= Required work =
Please reproduce all of the data exactly as it appears, but skip the pictures.
══════════════════════════════
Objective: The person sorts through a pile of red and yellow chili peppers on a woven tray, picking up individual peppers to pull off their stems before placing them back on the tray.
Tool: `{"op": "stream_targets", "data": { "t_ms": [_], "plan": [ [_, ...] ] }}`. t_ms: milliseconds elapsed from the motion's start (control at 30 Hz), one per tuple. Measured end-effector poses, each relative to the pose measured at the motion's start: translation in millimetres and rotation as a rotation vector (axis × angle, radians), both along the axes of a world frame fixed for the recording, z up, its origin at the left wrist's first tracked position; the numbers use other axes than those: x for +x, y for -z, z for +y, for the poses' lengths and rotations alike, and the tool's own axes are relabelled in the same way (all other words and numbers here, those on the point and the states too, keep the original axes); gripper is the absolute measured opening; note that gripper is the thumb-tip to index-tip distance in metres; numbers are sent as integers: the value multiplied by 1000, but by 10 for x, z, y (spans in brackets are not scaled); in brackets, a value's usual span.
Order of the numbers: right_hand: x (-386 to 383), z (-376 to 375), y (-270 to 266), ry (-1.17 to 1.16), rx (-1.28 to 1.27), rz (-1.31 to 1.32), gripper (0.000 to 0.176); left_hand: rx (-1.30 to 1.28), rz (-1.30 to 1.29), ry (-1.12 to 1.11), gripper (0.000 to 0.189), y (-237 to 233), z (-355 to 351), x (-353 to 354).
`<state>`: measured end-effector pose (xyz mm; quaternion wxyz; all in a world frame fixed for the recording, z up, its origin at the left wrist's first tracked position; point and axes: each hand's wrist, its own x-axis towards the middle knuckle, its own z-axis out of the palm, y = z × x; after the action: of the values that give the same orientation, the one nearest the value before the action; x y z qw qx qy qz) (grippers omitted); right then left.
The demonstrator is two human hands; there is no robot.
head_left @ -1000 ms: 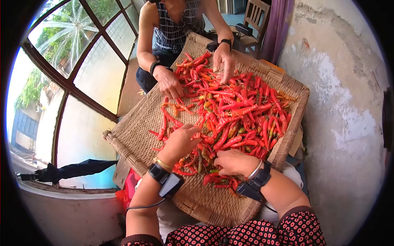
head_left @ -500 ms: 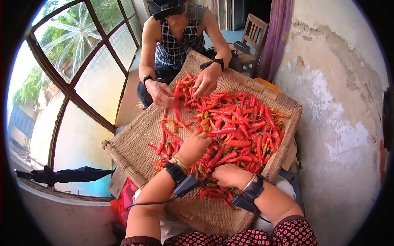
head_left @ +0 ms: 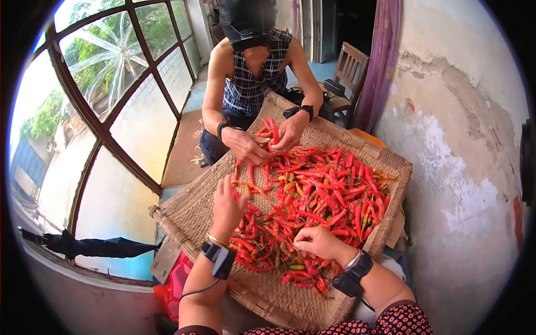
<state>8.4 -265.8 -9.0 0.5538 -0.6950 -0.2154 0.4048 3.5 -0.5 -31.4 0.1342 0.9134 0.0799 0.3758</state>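
Red chili peppers (head_left: 321, 192), with a few orange and green ones among them, lie heaped on a woven tray (head_left: 268, 298). My left hand (head_left: 226, 207) is raised over the left edge of the heap, its thumb and fingers apart and nothing visible in them. Low over the near part of the peppers, my right hand (head_left: 319, 243) has its fingers curled together in a pinch; whatever is between them, if anything, is too small to make out. Both wrists carry black strapped devices.
Across the tray sits a person (head_left: 259, 72), both hands together on some peppers at the far side. A folded black umbrella (head_left: 111, 245) lies by the window at left. A wooden chair (head_left: 352, 72) and a purple curtain (head_left: 381, 56) stand behind; a worn wall (head_left: 452, 151) is at right.
My left hand has lifted off the peppers and moved left, its fingers spreading. My right hand shows its fingertips pinched. The other person's hands have come together around some peppers.
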Motion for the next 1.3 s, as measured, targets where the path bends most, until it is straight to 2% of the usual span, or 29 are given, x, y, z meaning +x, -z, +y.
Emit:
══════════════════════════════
= Result below =
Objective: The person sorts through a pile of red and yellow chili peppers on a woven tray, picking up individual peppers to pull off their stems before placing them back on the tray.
Tool: `{"op": "stream_targets", "data": { "t_ms": [_], "plan": [ [_, ...] ] }}`. t_ms: milliseconds elapsed from the motion's start (control at 30 Hz), one per tuple. Measured end-effector poses, each relative to the pose measured at the motion's start: translation in millimetres and rotation as a rotation vector (axis × angle, radians), both along the axes of a world frame fixed for the recording, z up, its origin at the left wrist's first tracked position; the numbers use other axes than those: x for +x, y for -z, z for +y, for the poses' lengths and rotations alike, and the tool's own axes are relabelled in the same way (all other words and numbers here, those on the point and the states too, keep the original axes); gripper is the absolute measured opening; note that gripper is the thumb-tip to index-tip distance in metres; numbers are sent as integers: the value multiplied by 1000, but by 10 for x, z, y (spans in brackets are not scaled); in brackets, a value's usual span.
Order of the numbers: right_hand: x (-386 to 383), z (-376 to 375), y (-270 to 266), ry (-1.17 to 1.16), rx (-1.28 to 1.27), rz (-1.31 to 1.32), gripper (0.000 to 0.176); left_hand: rx (-1.30 to 1.28), rz (-1.30 to 1.29), ry (-1.12 to 1.11), gripper (0.000 to 0.189), y (-237 to 233), z (-355 to 351), x (-353 to 354).
`<state>`: measured end-effector pose (xyz mm; quaternion wxyz; all in a world frame fixed for the recording, z up, its origin at the left wrist's first tracked position; point and axes: each hand's wrist, its own x-axis towards the middle knuckle, its own z-axis out of the palm, y = z × x; after the action: of the values that give the same orientation, the one nearest the value before the action; x y z qw qx qy qz) (grippers omitted); right then left.
The demonstrator is two human hands; there is no robot.
head_left @ -1000 ms: 
head_left @ -500 ms: 
head_left @ +0 ms: 
<state>8.4 -265.8 -9.0 0.5538 -0.6950 -0.2154 0.4048 3.5 -0.5 -31.4 0.1342 0.9134 0.0799 0.3758</state>
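Red chili peppers (head_left: 321, 192), with a few orange and green ones among them, lie heaped on a woven tray (head_left: 268, 298). My left hand (head_left: 226, 207) is raised over the left edge of the heap, its thumb and fingers apart and nothing visible in them. Low over the near part of the peppers, my right hand (head_left: 319, 243) has its fingers curled together in a pinch; whatever is between them, if anything, is too small to make out. Both wrists carry black strapped devices.
Across the tray sits a person (head_left: 259, 72), both hands together on some peppers at the far side. A folded black umbrella (head_left: 111, 245) lies by the window at left. A wooden chair (head_left: 352, 72) and a purple curtain (head_left: 381, 56) stand behind; a worn wall (head_left: 452, 151) is at right.
My left hand has lifted off the peppers and moved left, its fingers spreading. My right hand shows its fingertips pinched. The other person's hands have come together around some peppers.
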Motion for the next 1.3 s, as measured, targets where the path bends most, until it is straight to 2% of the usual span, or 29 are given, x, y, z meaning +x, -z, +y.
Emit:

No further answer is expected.